Yeah it's cliched and a boring answer but it's also the truth. With time, you will find your anger subsiding. You will trigger in the future but it won't sting as badly.


----------



## Hope1964 (Sep 26, 2011)

Yep, time. Right after D day I had to put away the photo book I made of our 2009 vacations, because having it sitting out was like a slap in the face to me. All I could see was the fact he was cheating on me the entire time we enjoyed our family vacations that year.

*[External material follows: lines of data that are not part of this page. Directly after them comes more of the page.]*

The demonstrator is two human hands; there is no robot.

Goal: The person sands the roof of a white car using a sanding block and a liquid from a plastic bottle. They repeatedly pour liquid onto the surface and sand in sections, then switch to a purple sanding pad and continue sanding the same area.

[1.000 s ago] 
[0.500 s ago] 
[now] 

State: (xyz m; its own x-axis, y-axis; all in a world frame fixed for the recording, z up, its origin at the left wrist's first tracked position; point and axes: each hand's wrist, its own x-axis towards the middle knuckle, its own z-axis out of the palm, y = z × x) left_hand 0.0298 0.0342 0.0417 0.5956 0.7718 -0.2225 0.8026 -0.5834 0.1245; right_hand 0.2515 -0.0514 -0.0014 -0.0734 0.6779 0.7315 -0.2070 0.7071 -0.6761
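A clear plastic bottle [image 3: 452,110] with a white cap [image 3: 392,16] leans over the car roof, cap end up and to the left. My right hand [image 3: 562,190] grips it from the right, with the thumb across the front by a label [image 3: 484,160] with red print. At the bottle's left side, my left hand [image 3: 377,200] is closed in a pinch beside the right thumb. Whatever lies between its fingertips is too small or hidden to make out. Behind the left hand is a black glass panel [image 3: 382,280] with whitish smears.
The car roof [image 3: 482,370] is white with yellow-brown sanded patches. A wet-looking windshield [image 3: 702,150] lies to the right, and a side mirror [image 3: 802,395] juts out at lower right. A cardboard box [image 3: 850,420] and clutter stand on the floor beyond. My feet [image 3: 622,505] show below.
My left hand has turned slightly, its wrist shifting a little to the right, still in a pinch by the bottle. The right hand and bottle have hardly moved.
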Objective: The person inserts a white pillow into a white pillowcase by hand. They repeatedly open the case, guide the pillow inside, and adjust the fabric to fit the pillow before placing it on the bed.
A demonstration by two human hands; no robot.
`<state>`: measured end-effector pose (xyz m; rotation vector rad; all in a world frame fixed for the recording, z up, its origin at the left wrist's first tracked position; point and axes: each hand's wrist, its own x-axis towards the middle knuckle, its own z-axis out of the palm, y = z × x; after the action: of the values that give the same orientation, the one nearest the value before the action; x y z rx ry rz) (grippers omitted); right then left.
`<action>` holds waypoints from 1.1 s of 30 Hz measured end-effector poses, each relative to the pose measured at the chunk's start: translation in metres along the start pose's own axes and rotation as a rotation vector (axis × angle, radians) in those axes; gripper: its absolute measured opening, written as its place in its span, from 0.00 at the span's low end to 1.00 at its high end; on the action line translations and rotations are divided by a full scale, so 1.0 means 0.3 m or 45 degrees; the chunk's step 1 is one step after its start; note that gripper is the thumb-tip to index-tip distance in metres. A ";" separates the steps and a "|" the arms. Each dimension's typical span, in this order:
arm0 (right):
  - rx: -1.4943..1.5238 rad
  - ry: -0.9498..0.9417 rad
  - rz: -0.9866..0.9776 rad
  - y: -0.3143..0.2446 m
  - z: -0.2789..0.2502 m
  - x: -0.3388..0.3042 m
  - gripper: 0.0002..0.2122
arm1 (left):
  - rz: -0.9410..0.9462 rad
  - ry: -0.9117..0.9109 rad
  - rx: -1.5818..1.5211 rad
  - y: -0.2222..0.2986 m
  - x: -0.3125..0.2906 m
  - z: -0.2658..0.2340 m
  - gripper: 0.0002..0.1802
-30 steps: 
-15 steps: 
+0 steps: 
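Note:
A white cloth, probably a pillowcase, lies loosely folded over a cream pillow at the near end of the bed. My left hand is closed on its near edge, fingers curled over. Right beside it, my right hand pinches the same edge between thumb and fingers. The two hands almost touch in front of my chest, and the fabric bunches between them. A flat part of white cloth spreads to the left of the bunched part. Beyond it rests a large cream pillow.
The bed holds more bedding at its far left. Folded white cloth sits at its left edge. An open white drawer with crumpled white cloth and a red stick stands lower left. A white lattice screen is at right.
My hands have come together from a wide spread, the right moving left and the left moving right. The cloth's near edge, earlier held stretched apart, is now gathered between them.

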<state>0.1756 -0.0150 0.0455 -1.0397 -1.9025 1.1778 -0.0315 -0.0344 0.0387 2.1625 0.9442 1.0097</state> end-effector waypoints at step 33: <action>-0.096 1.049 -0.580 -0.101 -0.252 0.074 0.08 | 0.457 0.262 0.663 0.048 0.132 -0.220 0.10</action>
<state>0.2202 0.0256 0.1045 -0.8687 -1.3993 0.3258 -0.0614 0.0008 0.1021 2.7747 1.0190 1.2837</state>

It still bugs me and reminds me, but it isn't like a slap any more, more like a little puff of unpleasantness. I can actually sit down and look through it now without hyperventilating.

You'll get there.


----------



## Alittlefunnnn (Jan 11, 2012)

Hope1964 said:


> Yep, time. Right after D day I had to put away the photo book I made of our 2009 vacations, because having it sitting out was like a slap in the face to me. All I could see was the fact he was cheating on me the entire time we enjoyed our family vacations that year.
> 
> It still bugs me and reminds me, but it isn't like a slap any more, more like a little puff of unpleasantness. I can actually sit down and look through it now without hyperventilating.
> 
> You'll get there.


I hope so. Very difficult to remember what I thought were good times only to get slapped in the face with reality. I literally can't look at pictures of my own kids birthday. I go from anger to sadness then back to anger and then think of how to get even. The cycle is worse than the crime itself. Meanwhile her world is unaffected. What ever happened to karma?


----------



## BigLiam (May 2, 2012)

Yes, the looking back and wondering whether all the times you thought were genuine were fraudulent. I do this. I see an old movie that we once saw together and wonder whether the cheating had started by then. I remember our trips and family vactions and wonder if it had already started.
But, as another has said, time makes it lessen.


----------



## LoveMouse (Apr 22, 2012)

LMAO. Just 2 weeks ago I was very angry but that was b/c I was sent to the worng school for my son's concert.
As far as being angry about the affairs.....I realize she ruined her life, it has no bearing on me and the kids, we can move on w/o her disfunction.  I saw her last night, she is just a shell of a woman who once was. She's lost 50+lbs, she can't walk w/o shaking and speaks like she's got a bar of soap in her mouth....sad but she chose this life and only she can bring herself out to better, clean living. Her BF was there and he has to hold her up b/c she's so weak, he's an older man and doesn't have a very bright future....if he only knew what he was getting into.  Their problem!! 
I guess seeing her fail allows me to move on a lot easier. Her family also sees her as the "problem" and now look to me as a way to see the children.
Mouse


----------



## Sara8 (May 2, 2012)

Alittlefunnnn said:


> When does the anger go away? I have a hard time looking at pictures from the past without automatically thinking of the affair.
> 
> I feel like I've spent so much time torturing myself connecting the dots that now there are so many dots connected that I can't think of good times in my life as a father without attaching a negative thought.
> 
> I know God doesn't give you more than you can handle but there are days that I wonder how much more I can handle. Just a depressed day I guess.......


I don't have an answer for you. But as a Betrayed spouse, I can still taste the anger sometimes. It scares me.

One thing that really triggered a rage was during recovery when he just wanted to stay home on a Saturday night rather than going out. 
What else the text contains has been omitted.